* [TASK OBJECTIVE] Images should be omitted while the rest of the data is duplicated exactly.

* [DATASET EXCERPT]

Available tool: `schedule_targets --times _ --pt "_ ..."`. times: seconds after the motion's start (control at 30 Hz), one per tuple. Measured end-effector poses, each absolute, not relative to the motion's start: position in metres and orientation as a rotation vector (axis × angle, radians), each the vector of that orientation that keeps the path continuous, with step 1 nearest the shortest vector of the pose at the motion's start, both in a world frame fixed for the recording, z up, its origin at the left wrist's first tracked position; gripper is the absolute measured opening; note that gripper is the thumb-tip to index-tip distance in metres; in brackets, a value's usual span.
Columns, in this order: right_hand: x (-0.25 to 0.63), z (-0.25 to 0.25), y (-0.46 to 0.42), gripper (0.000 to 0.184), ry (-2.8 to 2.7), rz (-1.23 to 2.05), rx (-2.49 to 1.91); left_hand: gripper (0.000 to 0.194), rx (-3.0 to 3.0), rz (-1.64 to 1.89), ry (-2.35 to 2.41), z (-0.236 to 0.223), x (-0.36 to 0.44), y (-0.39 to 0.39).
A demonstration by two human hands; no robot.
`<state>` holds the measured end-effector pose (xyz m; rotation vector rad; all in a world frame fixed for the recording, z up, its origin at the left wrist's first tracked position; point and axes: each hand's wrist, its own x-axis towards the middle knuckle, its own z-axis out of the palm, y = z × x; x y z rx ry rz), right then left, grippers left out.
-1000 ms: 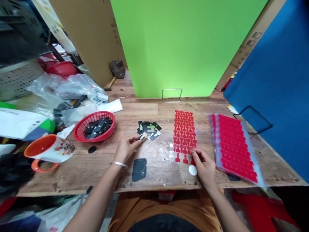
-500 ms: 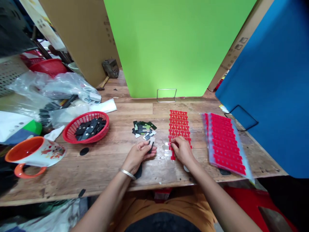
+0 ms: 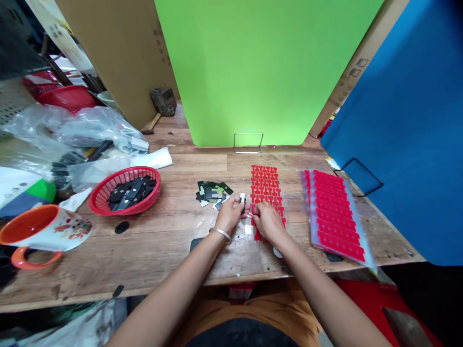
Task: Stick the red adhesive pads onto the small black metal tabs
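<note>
My left hand [image 3: 228, 215] pinches a small flat black-and-silver plate [image 3: 243, 198], held upright above the table. Right beside it, my right hand [image 3: 266, 220] has its thumb and fingers closed over the left side of a sheet of red T-shaped stickers [image 3: 265, 183]. Something small and pale shows at those fingertips, but I cannot make out what it is. Behind my left hand lies a loose pile of similar black and silver plates [image 3: 213, 191]. My right hand hides the lower part of the sticker sheet.
On the left stand a red basket [image 3: 154, 200] of black plates and an orange-and-white mug [image 3: 74, 229]. More red sticker sheets [image 3: 334, 209] are stacked on the right. A green board [image 3: 260, 72] and a blue board [image 3: 401, 120] stand behind, with wire stands.
My left hand has picked a plate from the pile and brought it right, beside the sticker sheet. My right hand has moved from the sheet's lower right corner to its left side.
</note>
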<state>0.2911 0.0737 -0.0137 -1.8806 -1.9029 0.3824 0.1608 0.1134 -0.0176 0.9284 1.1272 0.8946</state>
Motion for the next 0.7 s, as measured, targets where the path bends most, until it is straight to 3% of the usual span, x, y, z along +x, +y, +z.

* [ANSWER TO THIS TASK]
Available tool: `schedule_targets --times _ --pt "_ ..."`. times: seconds after the motion's start (control at 30 Hz), one per tuple. Measured end-effector poses, each absolute, not relative to the motion's start: position in metres and orientation as a rotation vector (axis × angle, radians), each the vector of that orientation that keeps the path continuous, with step 1 nearest the shortest vector of the pose at the motion's start, both in a world frame fixed for the recording, z up, its origin at the left wrist's first tracked position; gripper is the absolute measured opening; note that gripper is the thumb-tip to index-tip distance in metres; in brackets, a value's usual span.
Columns, in this order: right_hand: x (-0.25 to 0.63), z (-0.25 to 0.25), y (-0.46 to 0.42), gripper (0.000 to 0.184), ry (-2.8 to 2.7), rz (-1.23 to 2.05), rx (-2.49 to 1.91); left_hand: gripper (0.000 to 0.194), rx (-3.0 to 3.0), rz (-1.64 to 1.89), ry (-2.35 to 2.41), z (-0.236 to 0.223), x (-0.36 to 0.44), y (-0.39 to 0.39).
A demonstration by two human hands; no robot.
`<state>` holds the measured end-effector pose (xyz m; rotation vector rad; all in a world frame fixed for the recording, z up, its origin at the left wrist's first tracked position; point and axes: each hand's wrist, its own x-axis towards the middle knuckle, its own z-axis out of the palm, y = z × x; x y z rx ry rz), right then left, grippers left out.
-1000 ms: 
-500 ms: 
+0 ms: 
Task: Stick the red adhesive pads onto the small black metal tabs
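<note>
My left hand [image 3: 228, 215] pinches a small flat black-and-silver plate [image 3: 243, 198], held upright above the table. Right beside it, my right hand [image 3: 266, 220] has its thumb and fingers closed over the left side of a sheet of red T-shaped stickers [image 3: 265, 183]. Something small and pale shows at those fingertips, but I cannot make out what it is. Behind my left hand lies a loose pile of similar black and silver plates [image 3: 213, 191]. My right hand hides the lower part of the sticker sheet.
On the left stand a red basket [image 3: 154, 200] of black plates and an orange-and-white mug [image 3: 74, 229]. More red sticker sheets [image 3: 334, 209] are stacked on the right. A green board [image 3: 260, 72] and a blue board [image 3: 401, 120] stand behind, with wire stands.
My left hand has picked a plate from the pile and brought it right, beside the sticker sheet. My right hand has moved from the sheet's lower right corner to its left side.
</note>
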<state>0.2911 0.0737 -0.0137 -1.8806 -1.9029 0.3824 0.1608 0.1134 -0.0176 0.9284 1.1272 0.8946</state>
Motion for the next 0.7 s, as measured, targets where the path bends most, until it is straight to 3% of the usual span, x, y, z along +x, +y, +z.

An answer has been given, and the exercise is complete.